◆ WHAT YOU WILL DO: Where the listing below has a line with "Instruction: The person", write out exactly that line and every line after it, stopping after the line with "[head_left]".

───

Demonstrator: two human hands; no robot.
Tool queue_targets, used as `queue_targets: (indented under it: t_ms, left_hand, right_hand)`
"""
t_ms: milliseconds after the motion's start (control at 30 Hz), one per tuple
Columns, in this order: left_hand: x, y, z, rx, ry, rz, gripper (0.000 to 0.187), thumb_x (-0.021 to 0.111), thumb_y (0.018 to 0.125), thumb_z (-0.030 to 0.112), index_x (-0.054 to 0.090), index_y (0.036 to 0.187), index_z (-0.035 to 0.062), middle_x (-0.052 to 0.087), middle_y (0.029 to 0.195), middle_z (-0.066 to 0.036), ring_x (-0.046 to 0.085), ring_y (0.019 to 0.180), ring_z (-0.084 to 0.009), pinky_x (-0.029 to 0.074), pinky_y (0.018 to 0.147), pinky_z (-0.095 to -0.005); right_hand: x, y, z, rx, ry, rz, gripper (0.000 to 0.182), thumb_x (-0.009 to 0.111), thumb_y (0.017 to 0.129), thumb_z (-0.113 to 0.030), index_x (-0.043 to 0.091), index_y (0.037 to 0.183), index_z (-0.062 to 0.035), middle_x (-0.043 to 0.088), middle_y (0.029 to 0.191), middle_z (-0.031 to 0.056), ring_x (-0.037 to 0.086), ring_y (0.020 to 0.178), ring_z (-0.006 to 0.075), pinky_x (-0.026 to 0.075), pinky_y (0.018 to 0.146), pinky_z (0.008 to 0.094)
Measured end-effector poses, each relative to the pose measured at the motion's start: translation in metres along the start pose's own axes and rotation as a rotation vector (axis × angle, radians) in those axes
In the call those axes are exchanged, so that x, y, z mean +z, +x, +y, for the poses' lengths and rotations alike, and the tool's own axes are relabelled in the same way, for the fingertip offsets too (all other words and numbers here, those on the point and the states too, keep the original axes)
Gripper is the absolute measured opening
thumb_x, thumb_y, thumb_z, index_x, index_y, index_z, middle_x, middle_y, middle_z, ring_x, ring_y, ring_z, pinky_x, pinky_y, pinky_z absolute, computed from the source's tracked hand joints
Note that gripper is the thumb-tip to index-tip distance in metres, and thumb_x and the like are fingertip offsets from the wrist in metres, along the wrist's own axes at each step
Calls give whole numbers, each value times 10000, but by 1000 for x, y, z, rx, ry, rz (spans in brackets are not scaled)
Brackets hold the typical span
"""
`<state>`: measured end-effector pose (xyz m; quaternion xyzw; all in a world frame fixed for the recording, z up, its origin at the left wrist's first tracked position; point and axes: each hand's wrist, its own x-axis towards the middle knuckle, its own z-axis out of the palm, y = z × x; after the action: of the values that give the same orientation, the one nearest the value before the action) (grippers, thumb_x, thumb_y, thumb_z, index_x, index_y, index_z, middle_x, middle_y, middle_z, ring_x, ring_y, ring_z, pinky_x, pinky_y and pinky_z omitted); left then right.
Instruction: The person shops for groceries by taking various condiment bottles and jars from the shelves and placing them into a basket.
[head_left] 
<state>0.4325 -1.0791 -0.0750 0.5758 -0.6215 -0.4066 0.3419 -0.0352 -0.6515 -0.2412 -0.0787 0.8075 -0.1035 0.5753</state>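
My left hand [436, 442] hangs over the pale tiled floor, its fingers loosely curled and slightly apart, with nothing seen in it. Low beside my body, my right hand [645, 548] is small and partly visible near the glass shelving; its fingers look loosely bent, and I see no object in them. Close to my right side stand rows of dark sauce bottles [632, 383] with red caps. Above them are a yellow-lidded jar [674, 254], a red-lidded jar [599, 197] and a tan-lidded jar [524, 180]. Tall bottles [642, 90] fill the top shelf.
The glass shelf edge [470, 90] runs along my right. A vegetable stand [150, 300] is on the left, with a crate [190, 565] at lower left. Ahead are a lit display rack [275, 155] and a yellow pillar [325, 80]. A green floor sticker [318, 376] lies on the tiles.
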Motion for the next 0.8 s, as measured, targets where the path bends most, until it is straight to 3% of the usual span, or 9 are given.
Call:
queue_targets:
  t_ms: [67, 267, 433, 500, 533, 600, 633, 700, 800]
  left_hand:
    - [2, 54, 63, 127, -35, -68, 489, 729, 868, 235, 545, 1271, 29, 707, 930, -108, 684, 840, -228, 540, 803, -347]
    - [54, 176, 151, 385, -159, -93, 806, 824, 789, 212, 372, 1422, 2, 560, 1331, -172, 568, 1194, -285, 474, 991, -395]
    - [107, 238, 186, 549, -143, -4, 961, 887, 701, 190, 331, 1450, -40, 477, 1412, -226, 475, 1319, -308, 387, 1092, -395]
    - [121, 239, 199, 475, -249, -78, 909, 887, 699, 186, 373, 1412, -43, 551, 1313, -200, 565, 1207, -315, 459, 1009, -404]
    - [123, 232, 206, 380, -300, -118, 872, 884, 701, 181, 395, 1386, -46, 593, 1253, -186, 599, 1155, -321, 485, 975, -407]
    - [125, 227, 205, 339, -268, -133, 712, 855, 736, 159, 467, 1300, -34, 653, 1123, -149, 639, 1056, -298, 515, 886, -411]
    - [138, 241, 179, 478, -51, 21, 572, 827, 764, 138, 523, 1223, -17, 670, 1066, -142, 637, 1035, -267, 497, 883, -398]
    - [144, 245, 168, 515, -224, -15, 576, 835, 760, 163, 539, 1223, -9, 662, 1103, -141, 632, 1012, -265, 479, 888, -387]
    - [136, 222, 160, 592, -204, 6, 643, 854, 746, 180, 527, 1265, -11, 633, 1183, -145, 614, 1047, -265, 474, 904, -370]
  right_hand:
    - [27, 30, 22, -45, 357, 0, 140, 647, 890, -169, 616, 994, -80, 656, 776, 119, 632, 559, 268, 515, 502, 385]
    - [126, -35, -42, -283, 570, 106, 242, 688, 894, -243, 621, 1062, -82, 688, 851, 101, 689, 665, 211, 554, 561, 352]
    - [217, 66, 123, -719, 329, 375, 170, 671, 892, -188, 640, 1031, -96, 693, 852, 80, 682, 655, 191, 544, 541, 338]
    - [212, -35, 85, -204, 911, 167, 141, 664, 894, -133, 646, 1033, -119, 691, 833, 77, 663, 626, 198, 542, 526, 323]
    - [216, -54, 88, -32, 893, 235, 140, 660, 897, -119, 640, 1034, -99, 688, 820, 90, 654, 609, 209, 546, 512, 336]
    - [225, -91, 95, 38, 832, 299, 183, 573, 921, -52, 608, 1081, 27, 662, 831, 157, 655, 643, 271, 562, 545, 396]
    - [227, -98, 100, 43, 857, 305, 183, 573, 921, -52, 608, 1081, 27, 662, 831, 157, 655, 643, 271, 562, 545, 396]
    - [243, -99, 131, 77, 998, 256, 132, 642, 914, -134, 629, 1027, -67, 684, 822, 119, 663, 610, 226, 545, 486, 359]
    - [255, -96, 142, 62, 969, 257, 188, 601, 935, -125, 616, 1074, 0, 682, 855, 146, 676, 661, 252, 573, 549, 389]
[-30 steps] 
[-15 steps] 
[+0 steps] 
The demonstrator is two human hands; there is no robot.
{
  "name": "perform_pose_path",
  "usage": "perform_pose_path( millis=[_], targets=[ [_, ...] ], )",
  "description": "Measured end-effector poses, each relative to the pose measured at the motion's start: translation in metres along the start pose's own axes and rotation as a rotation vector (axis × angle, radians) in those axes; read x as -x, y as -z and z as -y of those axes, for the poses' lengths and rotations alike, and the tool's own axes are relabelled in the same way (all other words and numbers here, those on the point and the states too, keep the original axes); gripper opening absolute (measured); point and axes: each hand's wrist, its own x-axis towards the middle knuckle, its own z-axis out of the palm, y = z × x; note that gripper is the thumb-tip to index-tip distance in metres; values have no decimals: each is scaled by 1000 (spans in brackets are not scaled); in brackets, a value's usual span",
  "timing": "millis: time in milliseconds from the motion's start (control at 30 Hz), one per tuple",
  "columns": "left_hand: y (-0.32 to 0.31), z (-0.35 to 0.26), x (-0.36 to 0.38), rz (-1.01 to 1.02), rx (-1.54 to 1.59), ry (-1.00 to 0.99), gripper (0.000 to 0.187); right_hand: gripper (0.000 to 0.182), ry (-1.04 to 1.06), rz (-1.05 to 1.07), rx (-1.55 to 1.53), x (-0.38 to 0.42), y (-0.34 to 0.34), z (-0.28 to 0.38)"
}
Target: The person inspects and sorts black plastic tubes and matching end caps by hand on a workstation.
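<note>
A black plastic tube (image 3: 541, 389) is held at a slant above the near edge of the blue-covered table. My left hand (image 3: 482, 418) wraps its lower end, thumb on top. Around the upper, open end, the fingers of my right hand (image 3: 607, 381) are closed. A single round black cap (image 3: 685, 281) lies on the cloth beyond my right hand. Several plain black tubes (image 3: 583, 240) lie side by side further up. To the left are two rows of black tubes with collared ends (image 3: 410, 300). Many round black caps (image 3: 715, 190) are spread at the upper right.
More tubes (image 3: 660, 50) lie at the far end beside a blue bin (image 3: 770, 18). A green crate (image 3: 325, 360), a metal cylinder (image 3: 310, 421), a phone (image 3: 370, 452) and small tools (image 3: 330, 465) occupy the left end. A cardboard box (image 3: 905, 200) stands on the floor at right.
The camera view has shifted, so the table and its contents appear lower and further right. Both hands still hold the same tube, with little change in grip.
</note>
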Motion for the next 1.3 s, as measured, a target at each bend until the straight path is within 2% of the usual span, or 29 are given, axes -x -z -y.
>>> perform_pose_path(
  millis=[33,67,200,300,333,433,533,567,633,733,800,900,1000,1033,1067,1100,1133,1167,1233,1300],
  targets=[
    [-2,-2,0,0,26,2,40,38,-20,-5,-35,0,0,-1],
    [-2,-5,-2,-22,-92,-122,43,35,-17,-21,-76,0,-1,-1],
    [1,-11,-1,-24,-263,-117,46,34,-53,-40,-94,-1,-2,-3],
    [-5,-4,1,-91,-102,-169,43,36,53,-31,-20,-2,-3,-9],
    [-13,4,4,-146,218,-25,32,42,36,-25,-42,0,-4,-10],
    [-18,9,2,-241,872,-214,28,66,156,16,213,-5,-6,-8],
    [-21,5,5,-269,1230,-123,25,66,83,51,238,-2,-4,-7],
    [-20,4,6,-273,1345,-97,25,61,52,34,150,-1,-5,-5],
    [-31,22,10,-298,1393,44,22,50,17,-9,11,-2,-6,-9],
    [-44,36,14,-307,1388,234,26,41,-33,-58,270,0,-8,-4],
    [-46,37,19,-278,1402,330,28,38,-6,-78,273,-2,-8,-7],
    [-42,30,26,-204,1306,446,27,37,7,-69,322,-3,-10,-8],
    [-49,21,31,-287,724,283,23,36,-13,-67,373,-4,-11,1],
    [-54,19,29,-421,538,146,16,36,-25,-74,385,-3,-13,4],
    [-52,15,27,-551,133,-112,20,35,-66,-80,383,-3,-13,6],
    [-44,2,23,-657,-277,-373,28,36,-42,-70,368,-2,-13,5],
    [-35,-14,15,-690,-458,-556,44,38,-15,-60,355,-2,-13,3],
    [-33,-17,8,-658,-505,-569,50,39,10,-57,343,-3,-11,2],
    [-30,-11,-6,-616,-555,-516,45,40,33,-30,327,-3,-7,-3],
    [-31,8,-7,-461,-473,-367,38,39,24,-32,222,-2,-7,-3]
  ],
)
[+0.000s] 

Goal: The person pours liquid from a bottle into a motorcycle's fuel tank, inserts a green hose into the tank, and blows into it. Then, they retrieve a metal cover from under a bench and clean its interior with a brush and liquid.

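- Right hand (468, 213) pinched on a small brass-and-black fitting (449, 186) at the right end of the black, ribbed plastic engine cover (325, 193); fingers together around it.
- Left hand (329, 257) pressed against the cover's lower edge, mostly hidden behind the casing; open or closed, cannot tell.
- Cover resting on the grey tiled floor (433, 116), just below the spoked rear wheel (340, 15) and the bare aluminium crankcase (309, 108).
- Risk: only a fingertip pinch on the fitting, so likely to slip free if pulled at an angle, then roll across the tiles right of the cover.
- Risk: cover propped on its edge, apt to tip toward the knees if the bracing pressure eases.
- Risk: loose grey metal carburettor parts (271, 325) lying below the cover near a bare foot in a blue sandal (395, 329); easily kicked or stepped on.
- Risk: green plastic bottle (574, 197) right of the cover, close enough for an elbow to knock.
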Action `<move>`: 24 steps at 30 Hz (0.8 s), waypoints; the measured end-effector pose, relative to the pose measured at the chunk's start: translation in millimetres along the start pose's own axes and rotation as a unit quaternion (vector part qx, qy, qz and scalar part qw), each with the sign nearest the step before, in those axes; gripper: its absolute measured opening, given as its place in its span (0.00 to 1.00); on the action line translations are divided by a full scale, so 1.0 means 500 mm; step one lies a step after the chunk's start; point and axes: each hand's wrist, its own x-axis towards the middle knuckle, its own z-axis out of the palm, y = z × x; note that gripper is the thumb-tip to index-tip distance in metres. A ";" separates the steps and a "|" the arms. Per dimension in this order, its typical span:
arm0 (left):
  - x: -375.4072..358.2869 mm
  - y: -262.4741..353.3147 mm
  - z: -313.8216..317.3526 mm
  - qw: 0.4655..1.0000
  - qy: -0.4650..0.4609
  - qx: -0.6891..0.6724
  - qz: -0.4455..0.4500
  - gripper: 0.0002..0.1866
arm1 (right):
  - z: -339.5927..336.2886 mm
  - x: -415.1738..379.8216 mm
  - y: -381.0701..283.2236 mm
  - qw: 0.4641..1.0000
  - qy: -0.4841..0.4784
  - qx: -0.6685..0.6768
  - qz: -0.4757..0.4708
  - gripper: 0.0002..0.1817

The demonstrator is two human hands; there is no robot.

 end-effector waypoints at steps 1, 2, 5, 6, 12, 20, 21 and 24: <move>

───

◆ SOLUTION TO THIS EXERCISE:
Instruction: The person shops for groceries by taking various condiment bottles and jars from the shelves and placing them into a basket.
[head_left] 

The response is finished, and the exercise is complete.